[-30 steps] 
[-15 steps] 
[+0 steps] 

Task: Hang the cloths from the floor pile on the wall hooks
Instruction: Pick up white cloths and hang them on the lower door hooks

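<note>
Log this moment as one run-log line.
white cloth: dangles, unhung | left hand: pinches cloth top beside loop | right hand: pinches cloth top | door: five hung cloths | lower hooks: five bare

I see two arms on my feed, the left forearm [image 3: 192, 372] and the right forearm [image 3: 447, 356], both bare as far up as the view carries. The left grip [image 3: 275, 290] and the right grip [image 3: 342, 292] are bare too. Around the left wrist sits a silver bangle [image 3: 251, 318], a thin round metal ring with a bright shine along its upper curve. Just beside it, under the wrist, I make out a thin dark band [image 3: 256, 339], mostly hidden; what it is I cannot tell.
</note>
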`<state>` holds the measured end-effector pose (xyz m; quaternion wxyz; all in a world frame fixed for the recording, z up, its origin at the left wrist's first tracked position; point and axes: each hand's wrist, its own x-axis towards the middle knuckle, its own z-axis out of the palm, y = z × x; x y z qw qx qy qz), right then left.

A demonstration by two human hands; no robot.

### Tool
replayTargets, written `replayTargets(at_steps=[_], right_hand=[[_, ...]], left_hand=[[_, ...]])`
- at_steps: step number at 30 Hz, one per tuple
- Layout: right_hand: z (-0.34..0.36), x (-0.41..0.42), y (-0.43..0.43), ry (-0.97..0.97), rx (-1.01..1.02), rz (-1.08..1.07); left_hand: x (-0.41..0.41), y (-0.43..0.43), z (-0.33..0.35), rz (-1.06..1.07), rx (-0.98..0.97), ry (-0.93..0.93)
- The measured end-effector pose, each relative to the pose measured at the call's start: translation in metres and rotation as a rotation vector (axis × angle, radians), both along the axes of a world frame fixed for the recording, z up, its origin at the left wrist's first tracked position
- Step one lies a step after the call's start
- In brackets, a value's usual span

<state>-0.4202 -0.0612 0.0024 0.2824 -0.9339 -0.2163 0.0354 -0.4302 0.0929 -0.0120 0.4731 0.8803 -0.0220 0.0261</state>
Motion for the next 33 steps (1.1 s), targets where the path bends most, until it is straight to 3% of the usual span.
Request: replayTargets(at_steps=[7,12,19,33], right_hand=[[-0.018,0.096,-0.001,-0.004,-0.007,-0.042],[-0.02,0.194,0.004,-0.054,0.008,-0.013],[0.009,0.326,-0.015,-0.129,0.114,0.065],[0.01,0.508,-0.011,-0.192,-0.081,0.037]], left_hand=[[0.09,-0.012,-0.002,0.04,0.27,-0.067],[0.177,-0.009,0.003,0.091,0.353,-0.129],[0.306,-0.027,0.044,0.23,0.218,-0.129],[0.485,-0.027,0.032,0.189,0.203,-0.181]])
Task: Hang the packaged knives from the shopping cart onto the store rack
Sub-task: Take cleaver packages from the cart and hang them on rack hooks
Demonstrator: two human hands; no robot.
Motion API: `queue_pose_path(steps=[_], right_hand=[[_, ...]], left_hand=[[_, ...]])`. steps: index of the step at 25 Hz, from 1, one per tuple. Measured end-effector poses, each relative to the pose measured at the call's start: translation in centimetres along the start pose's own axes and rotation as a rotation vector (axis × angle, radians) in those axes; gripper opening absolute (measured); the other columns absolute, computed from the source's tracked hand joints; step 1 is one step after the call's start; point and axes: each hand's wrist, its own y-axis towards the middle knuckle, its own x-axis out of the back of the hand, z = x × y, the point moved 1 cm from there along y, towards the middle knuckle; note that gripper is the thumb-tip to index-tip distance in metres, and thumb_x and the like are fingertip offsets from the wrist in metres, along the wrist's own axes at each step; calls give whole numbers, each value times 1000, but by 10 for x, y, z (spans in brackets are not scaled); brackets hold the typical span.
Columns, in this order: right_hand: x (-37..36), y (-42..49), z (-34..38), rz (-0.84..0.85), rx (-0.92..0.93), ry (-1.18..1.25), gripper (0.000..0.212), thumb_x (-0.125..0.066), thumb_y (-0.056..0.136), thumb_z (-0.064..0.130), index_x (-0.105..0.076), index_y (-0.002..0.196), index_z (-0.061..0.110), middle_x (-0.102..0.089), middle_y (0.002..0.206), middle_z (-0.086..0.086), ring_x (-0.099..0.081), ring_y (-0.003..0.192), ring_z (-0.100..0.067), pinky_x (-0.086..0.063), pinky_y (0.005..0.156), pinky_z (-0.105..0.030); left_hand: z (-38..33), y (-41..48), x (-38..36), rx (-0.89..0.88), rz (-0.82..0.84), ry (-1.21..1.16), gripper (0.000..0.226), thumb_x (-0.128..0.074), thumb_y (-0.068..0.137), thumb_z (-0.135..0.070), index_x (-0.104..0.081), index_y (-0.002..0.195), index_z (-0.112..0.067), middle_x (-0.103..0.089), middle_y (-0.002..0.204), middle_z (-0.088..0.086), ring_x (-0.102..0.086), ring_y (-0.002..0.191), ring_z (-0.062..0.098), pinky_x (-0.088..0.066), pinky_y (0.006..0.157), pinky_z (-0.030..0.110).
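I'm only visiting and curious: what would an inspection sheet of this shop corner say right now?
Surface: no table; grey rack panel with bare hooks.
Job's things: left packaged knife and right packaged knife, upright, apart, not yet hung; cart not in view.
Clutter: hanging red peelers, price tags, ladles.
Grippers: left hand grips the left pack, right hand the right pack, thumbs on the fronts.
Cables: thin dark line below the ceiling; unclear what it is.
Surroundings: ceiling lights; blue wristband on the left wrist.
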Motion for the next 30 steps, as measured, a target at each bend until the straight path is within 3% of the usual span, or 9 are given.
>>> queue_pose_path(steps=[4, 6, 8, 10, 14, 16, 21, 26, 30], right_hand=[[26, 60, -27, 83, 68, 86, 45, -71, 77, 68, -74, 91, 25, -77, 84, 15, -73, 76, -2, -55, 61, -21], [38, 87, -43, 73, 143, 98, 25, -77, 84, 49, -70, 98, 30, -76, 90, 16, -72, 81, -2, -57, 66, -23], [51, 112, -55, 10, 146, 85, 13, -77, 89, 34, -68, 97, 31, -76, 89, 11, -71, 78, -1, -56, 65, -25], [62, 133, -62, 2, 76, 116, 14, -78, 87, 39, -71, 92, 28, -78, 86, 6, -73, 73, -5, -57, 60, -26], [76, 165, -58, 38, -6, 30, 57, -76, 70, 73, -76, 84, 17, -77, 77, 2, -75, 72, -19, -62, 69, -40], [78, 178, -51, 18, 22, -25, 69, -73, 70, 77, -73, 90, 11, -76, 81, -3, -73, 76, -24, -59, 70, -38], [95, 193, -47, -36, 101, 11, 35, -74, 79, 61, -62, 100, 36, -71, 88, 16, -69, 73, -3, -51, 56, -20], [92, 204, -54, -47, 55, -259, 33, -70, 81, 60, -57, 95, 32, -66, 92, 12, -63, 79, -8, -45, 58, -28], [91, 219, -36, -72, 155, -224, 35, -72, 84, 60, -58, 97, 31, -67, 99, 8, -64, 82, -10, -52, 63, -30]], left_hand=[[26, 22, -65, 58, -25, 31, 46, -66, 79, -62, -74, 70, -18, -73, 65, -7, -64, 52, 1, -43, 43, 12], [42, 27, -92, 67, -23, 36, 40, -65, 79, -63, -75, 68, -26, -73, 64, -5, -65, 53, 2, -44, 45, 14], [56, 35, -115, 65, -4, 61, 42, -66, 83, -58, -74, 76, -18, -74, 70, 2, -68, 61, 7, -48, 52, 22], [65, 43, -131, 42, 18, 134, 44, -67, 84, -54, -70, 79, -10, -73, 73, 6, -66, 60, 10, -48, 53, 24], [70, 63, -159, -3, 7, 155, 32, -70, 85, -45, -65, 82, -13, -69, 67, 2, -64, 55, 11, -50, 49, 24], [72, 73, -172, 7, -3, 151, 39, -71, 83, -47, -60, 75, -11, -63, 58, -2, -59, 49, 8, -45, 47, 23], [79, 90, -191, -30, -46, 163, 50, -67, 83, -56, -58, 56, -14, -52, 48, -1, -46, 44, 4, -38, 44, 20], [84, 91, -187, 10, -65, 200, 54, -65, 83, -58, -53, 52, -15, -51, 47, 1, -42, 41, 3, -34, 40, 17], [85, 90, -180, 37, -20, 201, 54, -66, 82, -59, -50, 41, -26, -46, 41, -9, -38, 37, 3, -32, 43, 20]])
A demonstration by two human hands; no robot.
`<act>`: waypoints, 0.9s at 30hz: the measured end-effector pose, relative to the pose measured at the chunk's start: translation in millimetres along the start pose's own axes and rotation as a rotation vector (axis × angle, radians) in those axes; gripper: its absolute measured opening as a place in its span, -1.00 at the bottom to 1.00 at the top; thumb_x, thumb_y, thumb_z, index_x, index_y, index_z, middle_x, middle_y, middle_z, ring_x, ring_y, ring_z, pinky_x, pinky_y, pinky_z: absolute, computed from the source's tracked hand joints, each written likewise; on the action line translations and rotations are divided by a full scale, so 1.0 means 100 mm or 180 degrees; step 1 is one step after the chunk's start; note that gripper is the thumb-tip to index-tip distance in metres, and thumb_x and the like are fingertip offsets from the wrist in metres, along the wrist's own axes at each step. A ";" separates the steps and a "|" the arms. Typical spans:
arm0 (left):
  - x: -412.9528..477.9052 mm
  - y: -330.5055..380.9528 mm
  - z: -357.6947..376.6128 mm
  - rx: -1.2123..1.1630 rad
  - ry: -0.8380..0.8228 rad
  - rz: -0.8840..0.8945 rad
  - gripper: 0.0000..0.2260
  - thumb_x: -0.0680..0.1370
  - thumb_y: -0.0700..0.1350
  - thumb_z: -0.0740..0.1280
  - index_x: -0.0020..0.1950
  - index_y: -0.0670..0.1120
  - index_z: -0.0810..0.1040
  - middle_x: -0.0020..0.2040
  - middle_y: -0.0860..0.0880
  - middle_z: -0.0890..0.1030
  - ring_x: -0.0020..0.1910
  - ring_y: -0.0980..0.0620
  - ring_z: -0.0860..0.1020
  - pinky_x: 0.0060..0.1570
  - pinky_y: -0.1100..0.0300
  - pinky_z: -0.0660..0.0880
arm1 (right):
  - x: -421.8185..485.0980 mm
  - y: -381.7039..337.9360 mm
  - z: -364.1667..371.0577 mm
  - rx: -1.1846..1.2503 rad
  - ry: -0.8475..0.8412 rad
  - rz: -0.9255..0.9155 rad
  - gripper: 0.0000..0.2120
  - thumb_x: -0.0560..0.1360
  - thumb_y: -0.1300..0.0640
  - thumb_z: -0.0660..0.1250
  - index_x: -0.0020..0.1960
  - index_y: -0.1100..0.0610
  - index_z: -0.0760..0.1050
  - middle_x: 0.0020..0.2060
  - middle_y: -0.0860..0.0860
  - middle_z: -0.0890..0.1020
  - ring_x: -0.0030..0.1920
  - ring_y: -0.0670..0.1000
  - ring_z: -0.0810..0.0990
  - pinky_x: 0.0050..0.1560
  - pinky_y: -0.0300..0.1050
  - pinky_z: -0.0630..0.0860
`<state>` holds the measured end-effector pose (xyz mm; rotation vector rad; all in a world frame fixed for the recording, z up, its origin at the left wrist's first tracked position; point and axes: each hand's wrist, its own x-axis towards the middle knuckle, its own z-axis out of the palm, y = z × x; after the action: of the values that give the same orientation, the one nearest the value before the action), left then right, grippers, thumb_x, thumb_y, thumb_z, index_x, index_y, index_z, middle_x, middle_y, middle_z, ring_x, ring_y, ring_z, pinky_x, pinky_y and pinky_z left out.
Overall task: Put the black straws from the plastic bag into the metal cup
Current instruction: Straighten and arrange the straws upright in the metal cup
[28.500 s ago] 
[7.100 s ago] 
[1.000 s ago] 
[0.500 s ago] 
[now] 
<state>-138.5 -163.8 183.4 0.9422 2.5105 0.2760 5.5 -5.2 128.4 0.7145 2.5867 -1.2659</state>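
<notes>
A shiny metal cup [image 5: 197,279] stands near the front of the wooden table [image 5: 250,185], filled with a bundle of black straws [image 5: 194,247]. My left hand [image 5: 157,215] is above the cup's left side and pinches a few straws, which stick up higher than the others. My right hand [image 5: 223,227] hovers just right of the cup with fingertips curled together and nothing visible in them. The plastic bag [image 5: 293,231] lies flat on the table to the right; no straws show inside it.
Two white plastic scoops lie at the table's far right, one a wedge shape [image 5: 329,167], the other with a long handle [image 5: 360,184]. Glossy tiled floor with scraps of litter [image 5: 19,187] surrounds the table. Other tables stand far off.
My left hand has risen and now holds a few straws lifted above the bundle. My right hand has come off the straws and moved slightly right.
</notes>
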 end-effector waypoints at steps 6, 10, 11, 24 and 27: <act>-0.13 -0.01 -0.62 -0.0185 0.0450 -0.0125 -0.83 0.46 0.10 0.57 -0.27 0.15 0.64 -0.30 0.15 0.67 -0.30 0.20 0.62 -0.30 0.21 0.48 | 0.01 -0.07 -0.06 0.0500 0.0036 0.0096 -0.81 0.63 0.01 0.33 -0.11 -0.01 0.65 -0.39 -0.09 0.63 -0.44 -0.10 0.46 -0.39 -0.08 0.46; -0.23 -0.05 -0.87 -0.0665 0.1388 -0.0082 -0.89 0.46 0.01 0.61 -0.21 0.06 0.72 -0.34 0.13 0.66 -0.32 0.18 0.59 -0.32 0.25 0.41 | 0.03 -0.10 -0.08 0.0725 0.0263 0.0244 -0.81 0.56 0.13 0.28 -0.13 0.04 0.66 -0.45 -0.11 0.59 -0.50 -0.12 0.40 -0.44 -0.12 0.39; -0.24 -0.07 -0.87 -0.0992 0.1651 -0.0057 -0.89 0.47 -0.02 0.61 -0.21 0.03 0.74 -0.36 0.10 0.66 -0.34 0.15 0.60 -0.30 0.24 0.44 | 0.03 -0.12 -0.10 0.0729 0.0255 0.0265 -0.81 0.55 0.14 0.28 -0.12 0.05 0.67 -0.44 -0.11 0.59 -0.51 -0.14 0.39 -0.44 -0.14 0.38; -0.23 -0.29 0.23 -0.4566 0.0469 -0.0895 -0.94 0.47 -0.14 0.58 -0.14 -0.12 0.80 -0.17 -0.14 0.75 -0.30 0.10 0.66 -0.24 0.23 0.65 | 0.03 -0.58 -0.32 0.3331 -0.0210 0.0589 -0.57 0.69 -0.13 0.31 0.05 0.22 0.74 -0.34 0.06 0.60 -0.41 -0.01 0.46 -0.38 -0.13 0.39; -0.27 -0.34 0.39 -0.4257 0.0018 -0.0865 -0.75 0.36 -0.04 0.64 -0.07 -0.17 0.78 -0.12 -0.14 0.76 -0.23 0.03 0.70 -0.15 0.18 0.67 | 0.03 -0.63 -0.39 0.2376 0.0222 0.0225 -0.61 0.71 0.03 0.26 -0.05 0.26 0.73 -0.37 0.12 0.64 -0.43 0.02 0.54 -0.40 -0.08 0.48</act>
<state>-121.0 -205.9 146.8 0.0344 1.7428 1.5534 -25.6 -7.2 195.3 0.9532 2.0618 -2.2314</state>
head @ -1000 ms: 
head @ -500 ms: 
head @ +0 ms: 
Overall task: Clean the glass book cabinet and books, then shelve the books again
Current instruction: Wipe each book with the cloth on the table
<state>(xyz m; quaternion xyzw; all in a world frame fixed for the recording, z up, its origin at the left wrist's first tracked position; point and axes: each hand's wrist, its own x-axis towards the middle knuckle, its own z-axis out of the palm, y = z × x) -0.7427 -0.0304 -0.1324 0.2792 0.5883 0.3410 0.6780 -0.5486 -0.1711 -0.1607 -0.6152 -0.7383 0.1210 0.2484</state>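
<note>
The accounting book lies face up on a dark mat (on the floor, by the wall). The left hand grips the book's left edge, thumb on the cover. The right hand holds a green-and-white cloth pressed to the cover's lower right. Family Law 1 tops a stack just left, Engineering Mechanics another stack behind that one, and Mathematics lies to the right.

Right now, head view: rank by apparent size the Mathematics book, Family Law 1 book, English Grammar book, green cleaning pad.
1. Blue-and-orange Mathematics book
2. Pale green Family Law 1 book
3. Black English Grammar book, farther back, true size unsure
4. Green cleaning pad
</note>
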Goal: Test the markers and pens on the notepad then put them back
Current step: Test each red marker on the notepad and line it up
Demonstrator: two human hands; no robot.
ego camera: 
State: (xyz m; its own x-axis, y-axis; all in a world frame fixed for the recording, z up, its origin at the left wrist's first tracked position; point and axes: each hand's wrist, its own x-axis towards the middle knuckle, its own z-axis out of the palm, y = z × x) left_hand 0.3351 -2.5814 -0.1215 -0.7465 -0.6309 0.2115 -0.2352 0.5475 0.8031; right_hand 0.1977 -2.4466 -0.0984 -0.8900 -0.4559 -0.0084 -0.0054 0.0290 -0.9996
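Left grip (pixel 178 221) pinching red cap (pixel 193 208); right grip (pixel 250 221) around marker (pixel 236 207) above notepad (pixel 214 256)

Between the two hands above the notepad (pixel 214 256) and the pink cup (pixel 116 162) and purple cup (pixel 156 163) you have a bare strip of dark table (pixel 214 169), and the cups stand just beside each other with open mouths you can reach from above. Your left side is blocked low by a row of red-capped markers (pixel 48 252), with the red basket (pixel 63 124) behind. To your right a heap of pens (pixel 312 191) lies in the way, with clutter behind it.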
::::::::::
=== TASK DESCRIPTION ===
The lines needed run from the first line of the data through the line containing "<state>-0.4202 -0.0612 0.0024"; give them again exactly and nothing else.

=== PROBLEM SOLUTION ===
[-30 steps] 
[-15 steps] 
[+0 steps] 

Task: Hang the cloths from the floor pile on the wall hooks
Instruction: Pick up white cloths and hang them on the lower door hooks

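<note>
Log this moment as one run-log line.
white cloth: dangles, unhung | left hand: pinches cloth top beside loop | right hand: pinches cloth top | door: five hung cloths | lower hooks: five bare

I see two arms on my feed, the left forearm [image 3: 192, 372] and the right forearm [image 3: 447, 356], both bare as far up as the view carries. The left grip [image 3: 275, 290] and the right grip [image 3: 342, 292] are bare too. Around the left wrist sits a silver bangle [image 3: 251, 318], a thin round metal ring with a bright shine along its upper curve. Just beside it, under the wrist, I make out a thin dark band [image 3: 256, 339], mostly hidden; what it is I cannot tell.
</note>
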`<state>` holds the measured end-effector pose (xyz m; quaternion wxyz; all in a world frame fixed for the recording, z up, its origin at the left wrist's first tracked position; point and axes: each hand's wrist, its own x-axis towards the middle knuckle, its own z-axis out of the palm, y = z × x; x y z qw qx qy qz), right then left.

A demonstration by two human hands; no robot.

### Tool
replayTargets, written `replayTargets(at_steps=[_], right_hand=[[_, ...]], left_hand=[[_, ...]])`
- at_steps: step number at 30 Hz, one per tuple
- Layout: right_hand: z (-0.34..0.36), x (-0.41..0.42), y (-0.43..0.43), ry (-0.97..0.97), rx (-1.01..1.02), rz (-1.08..1.07); left_hand: x (-0.41..0.41), y (-0.43..0.43), z (-0.33..0.35), rz (-1.06..1.07), rx (-0.98..0.97), ry (-0.93..0.93)
- The measured end-effector pose, each relative to the pose measured at the call's start: translation in metres and rotation as a rotation vector (axis × angle, radians), both along the axes of a world frame fixed for the recording, z up, its origin at the left wrist's first tracked position
- Step one lies a step after the call's start
- In brackets, a value's usual span

<state>-0.4202 -0.0612 0.0024 0.2824 -0.9339 -0.2163 0.0354 -0.4302 0.0929 -0.0120 0.4731 0.8803 -0.0220 0.0261</state>

The output has nothing more to it.